National Infrastructure Commission publishes report on UK’s 5G readiness

15 Dec 2016

The UK’s National Infrastructure Commission (NIC) has published its final report into 5G technology, having been tasked by the government in March to consider what the country needs to do to become a world leader in its deployment. The NIC has said that the state must ‘play an active role to ensure that basic services are available’ in all areas, while adding that roads, railways and city centres should be made 5G ready ‘as quickly as possible’. In its report the Commission makes a number of recommendations with a view to achieving these goals, including a call for the government and regulator Ofcom to develop a meaningful set of metrics that represent the coverage people actually receive, with this data to be used to determine a mobile Universal Service Obligation (USO) so that consumers can access essential services where they are needed. According to the NIC, this should be delivered ‘as soon as is practical’ but no later than 2025.

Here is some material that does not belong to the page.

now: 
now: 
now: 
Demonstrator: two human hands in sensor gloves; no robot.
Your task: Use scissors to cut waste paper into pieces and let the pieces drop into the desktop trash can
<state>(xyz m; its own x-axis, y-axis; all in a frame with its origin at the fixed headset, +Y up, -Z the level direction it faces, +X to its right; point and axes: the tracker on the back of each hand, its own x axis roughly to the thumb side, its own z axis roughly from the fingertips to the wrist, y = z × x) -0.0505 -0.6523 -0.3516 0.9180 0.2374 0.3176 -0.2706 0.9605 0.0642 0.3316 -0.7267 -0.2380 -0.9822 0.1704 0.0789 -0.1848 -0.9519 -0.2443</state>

Other notable recommendations made by the report include a call for local telecoms regulator Ofcom and the government to review the existing regulatory regime by the end of 2017 to ensure that it supports the sharing of telecoms infrastructure. Further, with the NIC saying that Ofcom and the government must ‘ensure they keep pace with the rapid evolution of the mobile communications market, and that the regulatory regime is fit for purpose’, ensuring that spectrum allocation and regulatory decisions support a growth model in a world where technology developments enable greater shared access and interoperability has also been identified as a priority, again by the end of 2017. As part of this, the Commission has recommended a review of how unlicensed, lightly licensed spectrum, spectrum sharing and similar approaches can be utilised for higher frequencies to maximise access to the radio spectrum.

Meanwhile, with a view to ensuring that the UK is 5G-ready the NIC has said that the country’s railway network must rapidly improve connectivity, saying this would best be delivered by a trackside network. With the report suggesting a plan to this end should be provided by the government by 2017, it envisages the infrastructure being in place on key routes by 2025. In addition, the report also takes aim at mobile coverage of Britain’s motorways, saying that ‘networks fit for the future’ in these areas should also be in place by 2025. Finally, with regards to coverage in the nation’s towns and cities, the NIC has called for local authorities and Local Enterprise Partnerships (LEPs) to work with network providers to develop approaches that enable the deployment of the tens of thousands of small cells in urban centres.